# [WHAT THE TASK REQUIRES]
Begin at the line that has "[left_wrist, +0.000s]", stop after the line that has "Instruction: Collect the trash", and print exactly those lines from the records below, without any pictures.

(Entries taken from a collection)
•••

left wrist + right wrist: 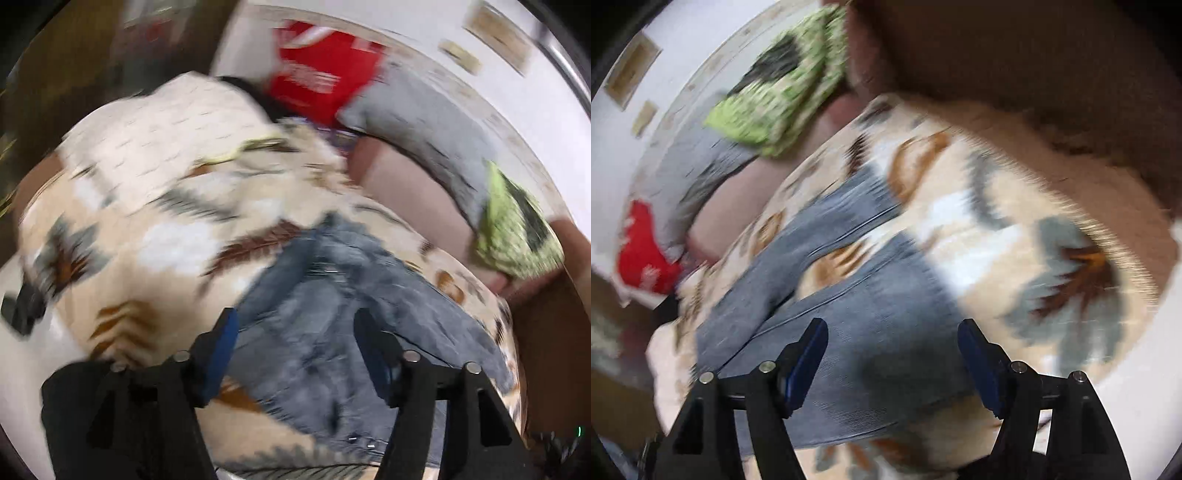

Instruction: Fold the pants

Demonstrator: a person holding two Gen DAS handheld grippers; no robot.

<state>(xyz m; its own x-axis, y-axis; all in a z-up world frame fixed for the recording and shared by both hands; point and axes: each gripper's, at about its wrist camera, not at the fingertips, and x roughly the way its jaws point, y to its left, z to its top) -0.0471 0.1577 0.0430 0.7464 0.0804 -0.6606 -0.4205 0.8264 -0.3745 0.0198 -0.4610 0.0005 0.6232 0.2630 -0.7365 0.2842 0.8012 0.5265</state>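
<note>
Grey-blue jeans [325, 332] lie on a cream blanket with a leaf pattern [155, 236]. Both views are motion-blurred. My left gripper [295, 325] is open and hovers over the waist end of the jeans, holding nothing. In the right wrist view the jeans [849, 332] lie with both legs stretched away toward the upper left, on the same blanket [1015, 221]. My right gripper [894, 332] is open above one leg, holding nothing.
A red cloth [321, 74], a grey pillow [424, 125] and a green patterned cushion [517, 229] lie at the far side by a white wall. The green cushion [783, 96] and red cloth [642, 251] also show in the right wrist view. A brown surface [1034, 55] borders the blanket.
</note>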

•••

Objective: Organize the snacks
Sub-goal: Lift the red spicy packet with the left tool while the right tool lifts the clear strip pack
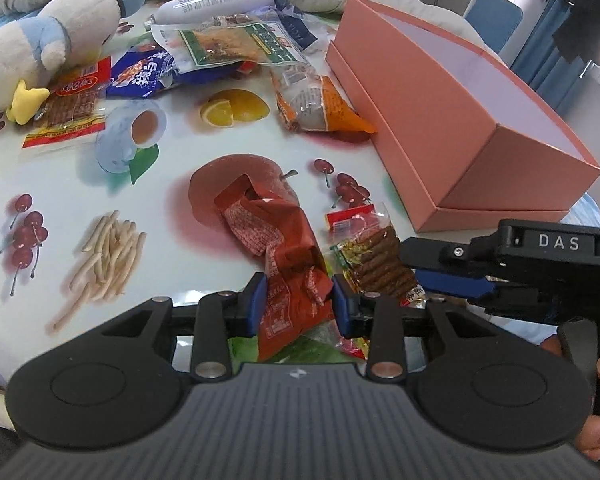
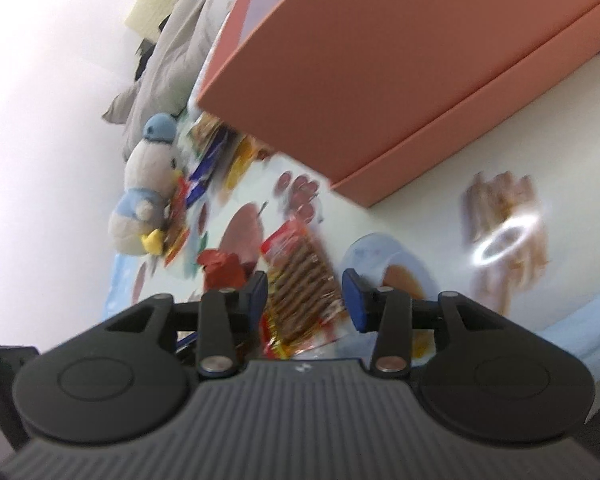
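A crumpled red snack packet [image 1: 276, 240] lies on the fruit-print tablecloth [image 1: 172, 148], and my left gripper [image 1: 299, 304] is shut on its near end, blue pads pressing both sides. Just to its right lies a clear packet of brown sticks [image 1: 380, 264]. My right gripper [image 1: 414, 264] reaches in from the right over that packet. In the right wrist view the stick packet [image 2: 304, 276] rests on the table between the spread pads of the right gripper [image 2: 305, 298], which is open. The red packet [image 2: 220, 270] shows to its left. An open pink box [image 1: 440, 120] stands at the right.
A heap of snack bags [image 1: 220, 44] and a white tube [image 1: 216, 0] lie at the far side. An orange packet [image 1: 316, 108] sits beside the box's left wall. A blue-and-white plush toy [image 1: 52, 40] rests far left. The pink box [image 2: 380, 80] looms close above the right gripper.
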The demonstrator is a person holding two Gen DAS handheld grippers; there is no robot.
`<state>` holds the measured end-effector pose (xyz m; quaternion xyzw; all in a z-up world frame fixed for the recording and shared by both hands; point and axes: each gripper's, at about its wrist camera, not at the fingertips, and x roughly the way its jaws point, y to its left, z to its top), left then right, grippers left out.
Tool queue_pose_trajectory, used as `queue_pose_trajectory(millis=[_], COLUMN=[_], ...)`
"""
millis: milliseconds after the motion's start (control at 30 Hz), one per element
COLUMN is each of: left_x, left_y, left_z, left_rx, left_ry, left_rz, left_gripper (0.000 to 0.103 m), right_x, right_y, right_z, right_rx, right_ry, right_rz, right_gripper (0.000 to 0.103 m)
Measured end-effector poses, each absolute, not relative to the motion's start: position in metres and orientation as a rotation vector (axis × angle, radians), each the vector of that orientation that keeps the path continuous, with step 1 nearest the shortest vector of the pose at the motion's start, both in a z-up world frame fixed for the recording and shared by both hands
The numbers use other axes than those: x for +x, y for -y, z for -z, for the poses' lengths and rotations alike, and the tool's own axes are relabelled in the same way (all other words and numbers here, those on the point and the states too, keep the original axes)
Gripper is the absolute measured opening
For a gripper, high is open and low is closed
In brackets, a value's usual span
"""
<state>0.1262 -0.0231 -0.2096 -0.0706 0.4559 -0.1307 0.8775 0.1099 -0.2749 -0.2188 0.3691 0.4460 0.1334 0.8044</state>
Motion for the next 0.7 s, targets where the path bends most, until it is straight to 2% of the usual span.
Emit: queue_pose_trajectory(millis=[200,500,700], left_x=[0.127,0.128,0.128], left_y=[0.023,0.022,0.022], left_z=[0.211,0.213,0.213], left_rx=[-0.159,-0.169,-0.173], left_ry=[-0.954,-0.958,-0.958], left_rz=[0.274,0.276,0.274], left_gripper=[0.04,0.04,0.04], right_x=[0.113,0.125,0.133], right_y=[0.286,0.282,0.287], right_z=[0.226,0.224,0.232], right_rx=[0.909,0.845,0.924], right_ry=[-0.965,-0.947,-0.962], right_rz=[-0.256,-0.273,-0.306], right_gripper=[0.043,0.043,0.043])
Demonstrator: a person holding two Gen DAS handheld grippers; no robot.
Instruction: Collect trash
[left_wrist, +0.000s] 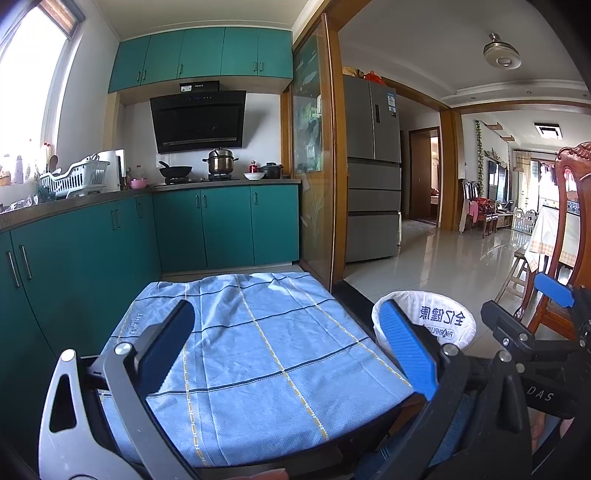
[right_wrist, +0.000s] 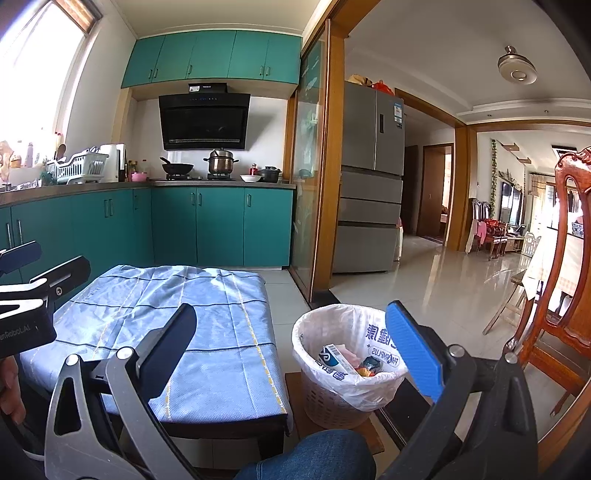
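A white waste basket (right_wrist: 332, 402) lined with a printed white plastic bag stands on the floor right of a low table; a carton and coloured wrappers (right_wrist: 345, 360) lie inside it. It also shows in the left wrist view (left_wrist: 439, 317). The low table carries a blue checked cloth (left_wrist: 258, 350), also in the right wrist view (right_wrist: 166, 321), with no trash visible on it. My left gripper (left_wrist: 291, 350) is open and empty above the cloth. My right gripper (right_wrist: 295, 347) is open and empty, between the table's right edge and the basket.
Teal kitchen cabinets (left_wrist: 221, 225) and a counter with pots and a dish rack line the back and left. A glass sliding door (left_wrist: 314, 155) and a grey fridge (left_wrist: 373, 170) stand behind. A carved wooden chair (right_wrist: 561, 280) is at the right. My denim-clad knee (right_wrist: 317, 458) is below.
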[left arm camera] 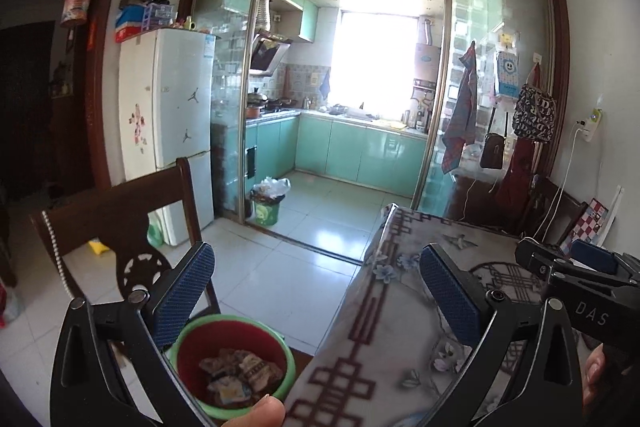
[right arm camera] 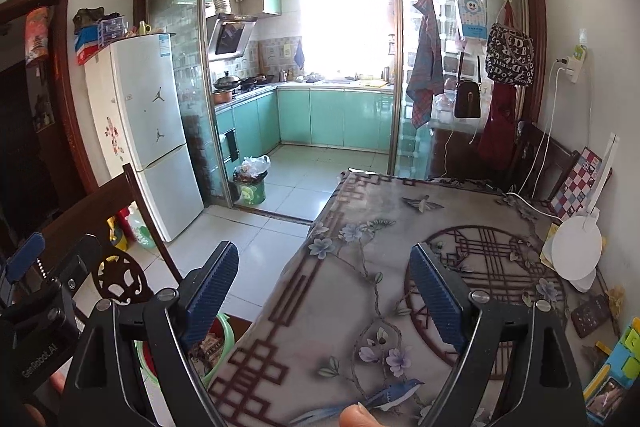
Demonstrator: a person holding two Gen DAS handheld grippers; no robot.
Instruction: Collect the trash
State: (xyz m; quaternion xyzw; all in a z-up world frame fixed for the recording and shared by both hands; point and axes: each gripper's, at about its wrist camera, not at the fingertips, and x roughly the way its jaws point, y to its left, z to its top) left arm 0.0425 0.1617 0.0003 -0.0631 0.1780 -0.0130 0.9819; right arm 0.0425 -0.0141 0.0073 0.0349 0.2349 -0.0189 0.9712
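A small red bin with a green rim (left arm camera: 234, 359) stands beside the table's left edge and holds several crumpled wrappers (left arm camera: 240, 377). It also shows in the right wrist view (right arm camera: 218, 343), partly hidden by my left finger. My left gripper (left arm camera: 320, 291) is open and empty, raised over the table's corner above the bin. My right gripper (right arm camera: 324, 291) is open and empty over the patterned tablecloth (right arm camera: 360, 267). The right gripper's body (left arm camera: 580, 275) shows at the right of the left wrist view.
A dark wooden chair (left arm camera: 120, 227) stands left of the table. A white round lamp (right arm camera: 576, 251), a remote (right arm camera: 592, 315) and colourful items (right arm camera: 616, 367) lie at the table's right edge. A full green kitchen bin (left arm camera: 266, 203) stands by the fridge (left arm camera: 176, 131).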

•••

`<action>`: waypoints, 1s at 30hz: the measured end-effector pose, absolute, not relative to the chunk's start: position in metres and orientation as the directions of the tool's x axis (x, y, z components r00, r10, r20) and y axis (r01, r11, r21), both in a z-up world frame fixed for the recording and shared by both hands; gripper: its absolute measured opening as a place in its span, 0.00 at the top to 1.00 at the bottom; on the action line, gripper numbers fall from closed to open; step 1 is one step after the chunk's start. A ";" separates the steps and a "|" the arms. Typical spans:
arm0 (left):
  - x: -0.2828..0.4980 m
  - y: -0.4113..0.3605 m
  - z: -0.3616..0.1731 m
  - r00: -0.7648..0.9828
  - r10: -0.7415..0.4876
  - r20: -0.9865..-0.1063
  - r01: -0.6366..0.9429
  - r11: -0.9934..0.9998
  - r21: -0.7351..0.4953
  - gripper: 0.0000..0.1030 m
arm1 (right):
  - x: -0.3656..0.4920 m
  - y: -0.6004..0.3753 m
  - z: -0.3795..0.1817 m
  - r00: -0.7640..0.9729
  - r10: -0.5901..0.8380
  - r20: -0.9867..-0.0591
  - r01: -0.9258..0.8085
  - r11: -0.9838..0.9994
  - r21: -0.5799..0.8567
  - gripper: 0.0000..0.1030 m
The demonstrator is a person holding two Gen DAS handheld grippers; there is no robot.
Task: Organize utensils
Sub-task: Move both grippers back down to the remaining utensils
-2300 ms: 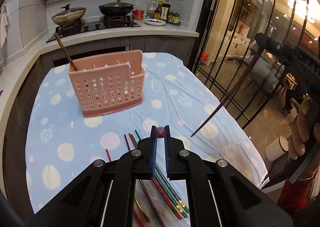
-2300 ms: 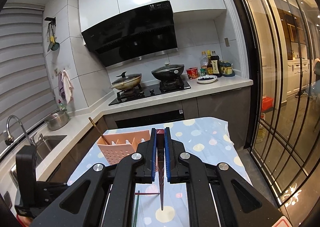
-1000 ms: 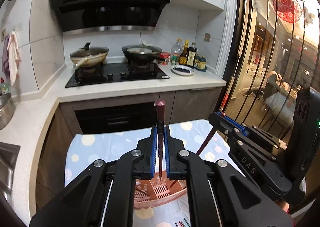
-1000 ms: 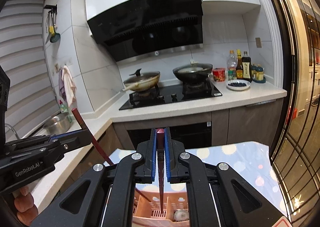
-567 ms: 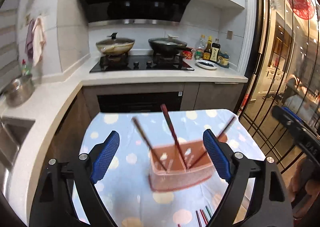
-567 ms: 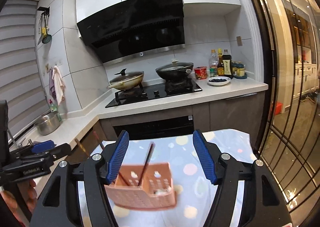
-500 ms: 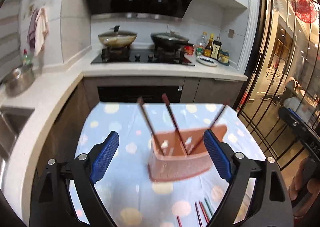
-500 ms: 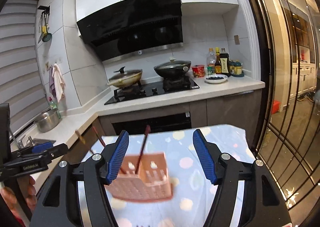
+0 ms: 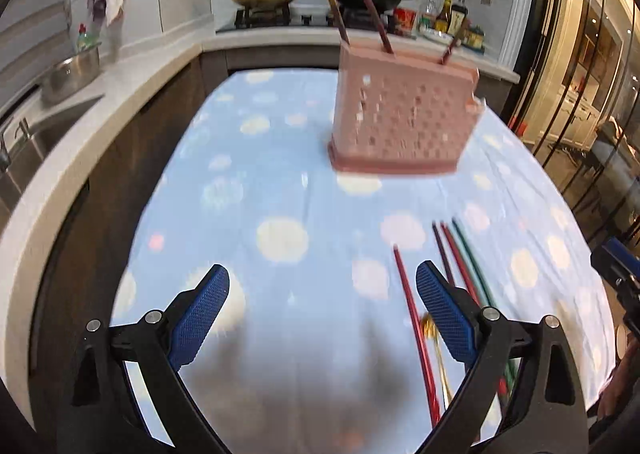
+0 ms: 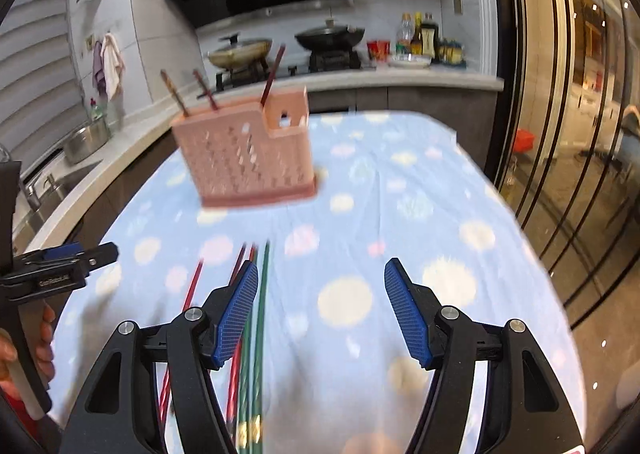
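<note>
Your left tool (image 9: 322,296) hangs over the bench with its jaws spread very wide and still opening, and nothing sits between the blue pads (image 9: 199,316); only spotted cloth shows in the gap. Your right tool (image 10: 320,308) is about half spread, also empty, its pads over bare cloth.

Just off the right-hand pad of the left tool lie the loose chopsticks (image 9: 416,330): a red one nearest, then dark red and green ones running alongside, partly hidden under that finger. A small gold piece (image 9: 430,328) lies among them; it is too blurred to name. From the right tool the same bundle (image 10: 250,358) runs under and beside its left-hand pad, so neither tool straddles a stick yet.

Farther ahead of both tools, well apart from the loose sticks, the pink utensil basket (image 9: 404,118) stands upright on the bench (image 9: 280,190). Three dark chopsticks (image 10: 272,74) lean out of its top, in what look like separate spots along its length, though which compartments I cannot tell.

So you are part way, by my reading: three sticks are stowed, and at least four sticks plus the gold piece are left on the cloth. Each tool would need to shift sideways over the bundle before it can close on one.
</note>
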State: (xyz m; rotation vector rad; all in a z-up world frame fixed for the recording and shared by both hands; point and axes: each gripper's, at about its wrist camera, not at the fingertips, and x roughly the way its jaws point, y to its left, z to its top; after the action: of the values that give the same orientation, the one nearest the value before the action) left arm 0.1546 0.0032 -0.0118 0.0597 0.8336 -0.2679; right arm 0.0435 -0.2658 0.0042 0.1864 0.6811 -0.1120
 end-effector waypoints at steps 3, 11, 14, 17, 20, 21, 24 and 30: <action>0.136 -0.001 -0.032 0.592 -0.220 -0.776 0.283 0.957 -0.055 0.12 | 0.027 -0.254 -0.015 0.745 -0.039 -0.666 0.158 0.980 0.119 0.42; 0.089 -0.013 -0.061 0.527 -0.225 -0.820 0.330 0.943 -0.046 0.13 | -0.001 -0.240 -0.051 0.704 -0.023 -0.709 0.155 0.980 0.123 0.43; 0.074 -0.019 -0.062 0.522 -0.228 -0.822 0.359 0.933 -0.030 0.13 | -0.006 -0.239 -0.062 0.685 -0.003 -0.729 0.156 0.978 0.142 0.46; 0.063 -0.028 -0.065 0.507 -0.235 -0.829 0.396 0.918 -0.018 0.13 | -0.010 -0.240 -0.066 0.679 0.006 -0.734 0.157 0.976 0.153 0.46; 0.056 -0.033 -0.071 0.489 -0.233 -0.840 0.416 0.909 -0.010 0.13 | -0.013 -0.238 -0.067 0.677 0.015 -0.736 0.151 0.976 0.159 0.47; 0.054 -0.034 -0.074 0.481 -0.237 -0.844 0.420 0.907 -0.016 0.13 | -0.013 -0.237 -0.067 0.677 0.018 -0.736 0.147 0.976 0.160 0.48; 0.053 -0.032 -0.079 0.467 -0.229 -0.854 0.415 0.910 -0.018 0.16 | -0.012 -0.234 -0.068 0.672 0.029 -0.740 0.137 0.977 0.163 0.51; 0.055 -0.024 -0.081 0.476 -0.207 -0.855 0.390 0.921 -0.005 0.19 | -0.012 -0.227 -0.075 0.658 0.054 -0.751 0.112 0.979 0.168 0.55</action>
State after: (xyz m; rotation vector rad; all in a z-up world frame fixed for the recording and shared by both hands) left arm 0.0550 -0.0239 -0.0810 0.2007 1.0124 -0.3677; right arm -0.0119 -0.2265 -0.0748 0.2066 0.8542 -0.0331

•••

# [OUTPUT]
[left_wrist, +0.000s] 
[right_wrist, +0.000s] 
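A white waste basket (right_wrist: 332, 402) lined with a printed white plastic bag stands on the floor right of a low table; a carton and coloured wrappers (right_wrist: 345, 360) lie inside it. It also shows in the left wrist view (left_wrist: 439, 317). The low table carries a blue checked cloth (left_wrist: 258, 350), also in the right wrist view (right_wrist: 166, 321), with no trash visible on it. My left gripper (left_wrist: 291, 350) is open and empty above the cloth. My right gripper (right_wrist: 295, 347) is open and empty, between the table's right edge and the basket.
Teal kitchen cabinets (left_wrist: 221, 225) and a counter with pots and a dish rack line the back and left. A glass sliding door (left_wrist: 314, 155) and a grey fridge (left_wrist: 373, 170) stand behind. A carved wooden chair (right_wrist: 561, 280) is at the right. My denim-clad knee (right_wrist: 317, 458) is below.
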[left arm camera] 
[right arm camera] 
Demonstrator: a person holding two Gen DAS handheld grippers; no robot.
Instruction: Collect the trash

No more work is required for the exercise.